As that by all appearances will require several hours, A. leaves very early
in the morning. But although all the surrounding circumstances, at least
in A.'s estimation, are exactly the same as the day before, this time it
takes him ten hours to reach H. When he arrives there quite exhausted in
the evening he is informed that B., annoyed at his absence, had left half
an hour before to go to A.'s village, and that they must have passed each
other on the road. A. is advised to wait.
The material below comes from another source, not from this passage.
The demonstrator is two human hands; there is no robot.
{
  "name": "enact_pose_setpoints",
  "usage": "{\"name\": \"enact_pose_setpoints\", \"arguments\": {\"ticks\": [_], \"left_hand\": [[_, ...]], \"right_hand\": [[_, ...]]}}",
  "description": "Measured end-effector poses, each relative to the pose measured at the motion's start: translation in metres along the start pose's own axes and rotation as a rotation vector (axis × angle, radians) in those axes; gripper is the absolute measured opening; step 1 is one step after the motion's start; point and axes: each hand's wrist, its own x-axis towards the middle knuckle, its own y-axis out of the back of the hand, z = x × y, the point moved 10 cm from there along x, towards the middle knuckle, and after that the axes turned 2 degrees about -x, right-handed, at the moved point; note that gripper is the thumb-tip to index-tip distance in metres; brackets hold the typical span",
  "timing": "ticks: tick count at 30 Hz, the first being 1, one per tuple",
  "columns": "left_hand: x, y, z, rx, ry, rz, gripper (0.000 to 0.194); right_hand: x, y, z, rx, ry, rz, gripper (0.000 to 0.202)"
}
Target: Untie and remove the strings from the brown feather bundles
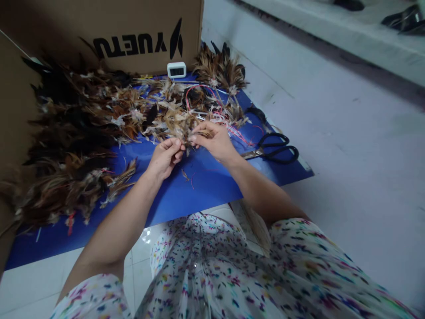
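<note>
Over the near part of the blue tabletop, both my hands come together at a small tuft of brown feathers [187, 138]. My left hand [168, 155] pinches the tuft's lower left side between thumb and fingertips. From the other side, my right hand [214, 141] is closed on the same feathers with its thumb and index finger. A loose heap of tan and brown feathers [175, 116] lies just beyond my fingers. Pink and red string [241, 135] trails across the table beside my right hand. Large black-handled scissors [274, 148] rest to the right of my right wrist.
Dark and brown feather piles [79, 115] cover the table's left side. A cardboard box [142, 26] stands behind, with a small white digital clock [176, 70] before it. A feather bunch [221, 68] is at the back right. A pale wall [332, 110] borders the right side.
</note>
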Motion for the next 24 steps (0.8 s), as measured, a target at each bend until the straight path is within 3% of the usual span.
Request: {"name": "enact_pose_setpoints", "arguments": {"ticks": [12,24], "left_hand": [[-0.002,-0.005,-0.009,0.034,0.055,-0.050,0.037],[-0.001,-0.003,-0.009,0.042,0.051,-0.030,0.036]], "right_hand": [[-0.003,-0.004,-0.020,-0.286,0.257,-0.063,0.036],[-0.004,-0.007,-0.021,-0.332,0.184,-0.061,0.042]]}}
But in his anxiety about his
business he sets off at once and hurries home.
This time he covers
the distance, without paying any particular attention to the fact, practically
in an instant. At home he learns that B. had arrived quite early, immediately
after A.'s departure, indeed that he had met A. on the threshold and reminded
him of his business; but A. had replied that he had no time to spare, he
must go at once. In spite of this incomprehensible behavior of A., however,
B. had stayed on to wait for A.'s return. It is true, he had asked several
times whether A. was not back yet, but he was still sitting up in A.'s
room. Overjoyed at the opportunity of seeing B. at once and explaining
everything to him, A. rushes upstairs. He is almost at the top, when he
stumbles, twists a sinew, and almost fainting with the pain, incapable
even of uttering a cry, only able to moan faintly in the darkness, he hears
B.--impossible to tell whether at a great distance or quite near him--stamping
down the stairs in a violent rage and vanishing for good.